Natürlich gibt es auch zwischen den Schulen einer Schulform Unterschiede bei der Unterrichtsversorgung. Das war immer so, und das werden wir auch nicht ganz beseitigen können. Dies ist ein fachspezifischer Mangel. Einige Regionen haben es in dieser Hinsicht schwerer. Das Entscheidende aber ist doch: Ich muss der einzelnen Schule helfen. Bei dieser Gelegenheit erinnere ich einmal an die Sonderzählaktion. Auch die SPD hatte einmal eine heiße Hotline zum Unterrichtsausfall eingerichtet. Heute haben sie wieder so etwas Ähnliches gefordert. Aber, meine Damen und Herren, damals sind zahlreiche Fragen offen geblieben. Dies gilt auch für die jetzige Zählaktion. Sind die während eines 14tägigen Berufspraktikums ausgefallenen Unterrichtsstunden deshalb ausgefallen oder nicht, weil das Lernen an einem anderen Ort stattgefunden hat? - So etwas muss man vorher klären. Das aber haben Sie nicht getan.

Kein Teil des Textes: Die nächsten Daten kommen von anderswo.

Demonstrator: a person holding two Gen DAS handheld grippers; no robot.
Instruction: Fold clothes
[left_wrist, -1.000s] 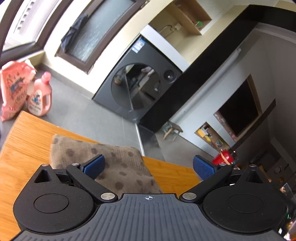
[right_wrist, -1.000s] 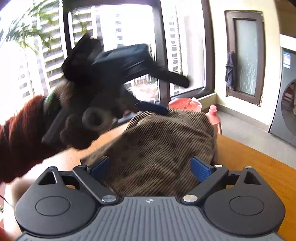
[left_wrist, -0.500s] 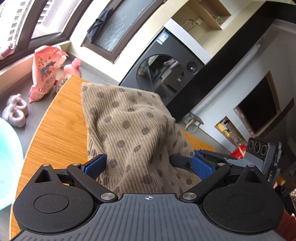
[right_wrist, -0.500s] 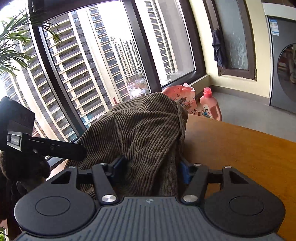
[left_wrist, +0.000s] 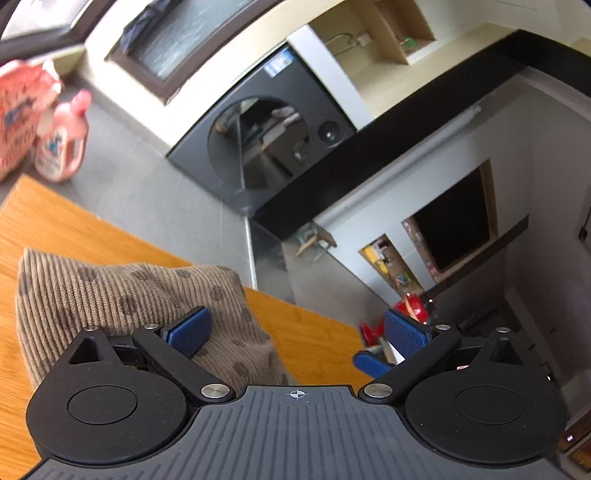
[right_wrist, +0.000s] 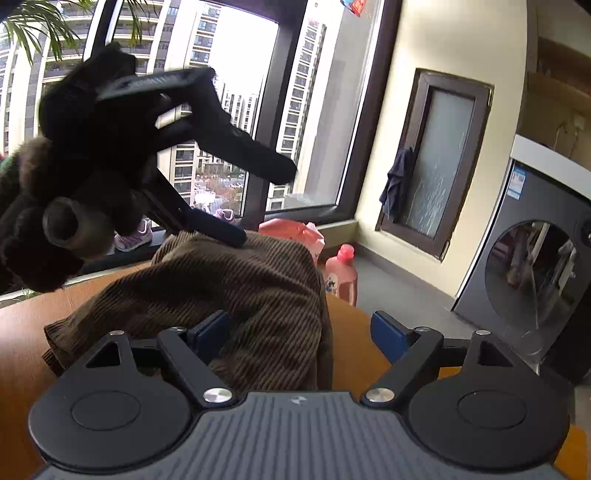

(Zuruf von Walter Meinhold [SPD])

Gestern z. B. haben wir ein Gespräch mit Schulelternräten aus dem ehemaligen Regierungsbezirk Lüneburg geführt, die uns ausdrücklich bestätigt haben, dass sie die im Rahmen ihrer Zählaktionen ermittelten Zahlen landkreisweit zusammengezogen haben, weil sie keine Aussagen über die einzelnen Schulen treffen wollten. Ich möchte Ihnen einmal etwas sagen: Wenn Sie einer einzelnen Schule helfen wollen - darauf kommt es an -, müssen Sie die Zahlen für jede einzelne Schule nennen. Das ist wesentlich.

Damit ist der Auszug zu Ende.